Lo políticamente correcto corrige y pone frenos, además de olvidarse que el tiempo hace que las palabras pierdan su sentido original. Aquí una defensa del derecho de putear a la vieja usanza.

Se ha vuelto casi un imperativo moral decir que alguien es un “hijo de yuta”. Quien no lo hace incurre, como poco, en un acto flagrante de sexismo. Pero, aun así, la expresión persiste en sonar un tanto impostada, como casi todo el lenguaje políticamente correcto. Hay que hacer un esfuerzo deliberado y consciente para decirlo, y en muchos casos se subraya enfáticamente lo de “yuta” para que quede claro que el puteador (¿o hay que decir yuteador?) pone un freno a su enojo antes de expresarlo. Además, pasa por alto el hecho de que hoy “hijo de puta” funciona casi como una única palabra (y no tres) que se usa como sinónimo de gente jodida. Y en esto la madre poco y nada tiene que ver. Nadie se acuerda de la madre del puteado cuando lo putea. Menos aun cuando se usa en un sentido positivo (“qué bien que canta esa hija de puta”). Para no hablar del agregado de reverendo que tiene en su origen un matiz más que positivo y que a la hora del insulto se convierte en un agravante.

Lo cual lleva a dos cuestiones. Politiza –en el sentido más obvio- una expresión que se utiliza de distintas maneras en contextos diferentes, que no siempre tienen que ver con la política (no vale responder todo es político, sabemos de qué hablamos, putear a un árbitro no es lo mismo que putear a un gobierno o a un funcionario). Por el otro, tal vez más importante es que sostiene que el verdadero sentido de las palabras reside en su origen. Una especie de esencialismo léxico que niega la historia y que uno puede encontrar en otros ámbitos discursivos, donde se alude a una inmutable condición humana o se habla de un “modo de ser argentino”. Como si todo eso ya estuviera definido de una vez para siempre y la historia no fuera sino la suma de avatares de ese momento original y fundante de una vez y para siempre. Cuando Felipe Pigna dice que Mariano Moreno fue el primer desaparecido, borra toda la historia transcurrida desde 1811 hasta el Terrorismo de Estado.

Hay muchos ejemplos que demuestran lo contrario. En el siglo XIX ser un gaucho equivalía a ser casi un maleante en el que no se podía confiar de ninguna manera. Hoy alguien gaucho es una persona que da una mano cuando la cosa pinta fea. Para no aludir a la etimología de la palabra que remite a guacho, es decir hijo que no sabe quién es su padre.

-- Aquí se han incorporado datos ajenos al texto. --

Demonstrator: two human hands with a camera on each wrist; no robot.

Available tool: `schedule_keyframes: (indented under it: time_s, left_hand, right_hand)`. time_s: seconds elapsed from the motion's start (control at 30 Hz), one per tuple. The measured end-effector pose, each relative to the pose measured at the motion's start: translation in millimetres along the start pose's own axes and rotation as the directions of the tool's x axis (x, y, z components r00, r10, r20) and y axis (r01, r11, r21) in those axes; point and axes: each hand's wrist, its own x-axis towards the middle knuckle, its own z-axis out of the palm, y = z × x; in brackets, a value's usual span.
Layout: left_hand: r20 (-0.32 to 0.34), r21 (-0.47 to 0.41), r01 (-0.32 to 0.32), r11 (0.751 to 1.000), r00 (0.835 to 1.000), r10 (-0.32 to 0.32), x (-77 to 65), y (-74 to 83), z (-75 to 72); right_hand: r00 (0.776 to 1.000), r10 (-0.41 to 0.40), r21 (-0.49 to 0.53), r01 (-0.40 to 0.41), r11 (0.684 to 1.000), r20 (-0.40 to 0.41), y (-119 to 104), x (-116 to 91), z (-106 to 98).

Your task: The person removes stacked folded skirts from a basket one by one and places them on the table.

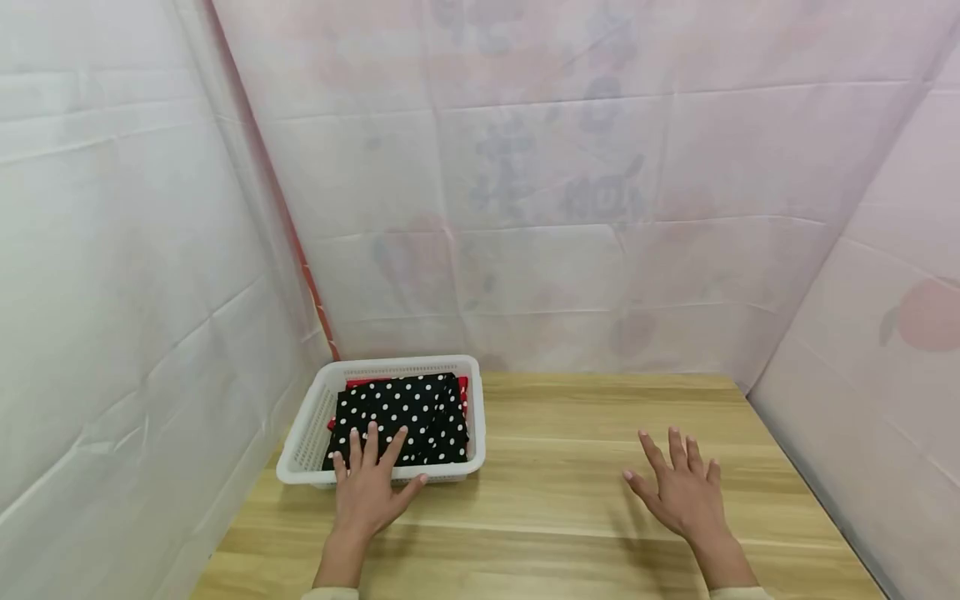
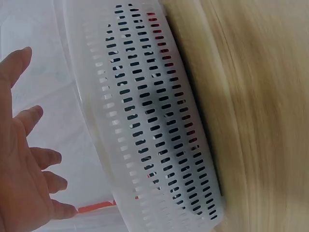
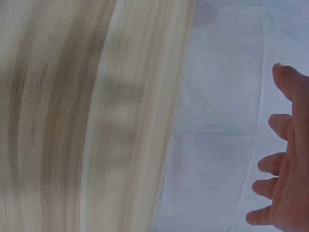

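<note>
A white plastic basket (image 1: 480, 417) with slotted walls stands at the left of the table. Folded in it lies a black cloth with white dots (image 1: 405, 408), over a red cloth (image 1: 463, 387) that shows at its edges. My left hand (image 1: 367, 492) hovers at the basket's near rim, fingers spread and holding nothing. In the left wrist view the basket's slotted side (image 2: 149, 116) is beside that hand, with a gap between them. Over the right part of the table my right hand (image 1: 686, 496) is held with fingers spread, nothing in it.
The wooden table (image 1: 555, 467) carries the basket at its left. White sheets with faint printing hang as a back wall (image 1: 540, 208), a left wall (image 1: 135, 292) and a right wall (image 1: 885, 333). A red strip (image 1: 292, 233) runs down the back left corner.
</note>
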Motion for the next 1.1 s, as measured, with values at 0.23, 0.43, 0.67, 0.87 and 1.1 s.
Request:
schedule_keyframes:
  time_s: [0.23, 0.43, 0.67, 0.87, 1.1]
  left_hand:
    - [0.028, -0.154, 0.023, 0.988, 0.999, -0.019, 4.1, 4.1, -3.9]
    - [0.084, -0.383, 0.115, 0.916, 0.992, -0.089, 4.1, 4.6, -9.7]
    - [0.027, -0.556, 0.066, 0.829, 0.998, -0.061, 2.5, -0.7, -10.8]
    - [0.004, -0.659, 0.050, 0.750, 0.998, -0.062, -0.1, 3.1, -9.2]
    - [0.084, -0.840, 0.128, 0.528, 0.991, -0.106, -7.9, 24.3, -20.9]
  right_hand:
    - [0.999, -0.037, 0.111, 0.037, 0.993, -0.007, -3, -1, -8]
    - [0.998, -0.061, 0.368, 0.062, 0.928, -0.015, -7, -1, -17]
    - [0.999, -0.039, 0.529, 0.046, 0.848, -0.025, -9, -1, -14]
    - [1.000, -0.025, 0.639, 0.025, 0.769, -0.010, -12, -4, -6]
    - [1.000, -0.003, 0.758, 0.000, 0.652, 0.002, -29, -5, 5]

Los sentidos van en múltiples direcciones donde el origen adquiere significados muy diferentes. Dos ejemplos, testículo y testigo vienen de la misma raíz (aunque hay quien lo discute) y remite a la costumbre romana de llevarse las manos al bajo vientre como forma de mostrar veracidad en los dichos. Sin embargo, no decimos “transpira como testículo falso”. Otro tanto ocurre con “pendejo” y “peine”. Algunos incluyen “péndulo” en esta serie pero no hay noticias de que Umberto Eco haya escrito El pendejo de Foucault. O con “directo” y “derecho”.  Y los ejemplos podrían seguir.

Para decirlo de otro modo, el uso altera los sentidos de las palabras, a veces las pierde (a Borges le gustaba recuperar vocablos olvidados y muy bellos como “sueñera”), otras muchas, resignifica, es más: éste es el movimiento más constante, porque tiene que ver con los cambios en las estructuras sociales que suelen darse en un tiempo prolongado. Lo mismo que decíamos sobre gaucho puede aplicarse a compadrito que ha pasado de ser un sustantivo que describe a un sujeto social concreto para pasar a ser un adjetivo.

En la nueva inflexión del insulto, “yuta” aspira a reemplazar a “puta”. Y en esto entran a jugar dos cosas; por un lado, que la idea de sinónimo es el nombre que se le da a algo que es apenas una aproximación. Los sinónimos intercambiables no existen.  No es lo mismo decir zapato que calzado, níveo que blanco, o sándwich que emparedado. Lo otro tiene que ver con la sonoridad de las palabras. Lo que planteaba Fontanarrosa que en el “mielda” de los cubanos se perdía todo el sano énfasis de “mierda”, pues la fuerza residía en la erre puede aplicarse a puta y yuta. La pe se traba para salir de los labios, hay que hacer fuerza, fuerza que se transmite a “puta” y que se reduplica si agregamos el “que te parió”. En ese esfuerzo también aparece algo de placer, es descarga y felicidad.

Déjennos putear sin yutas. Qué carajo.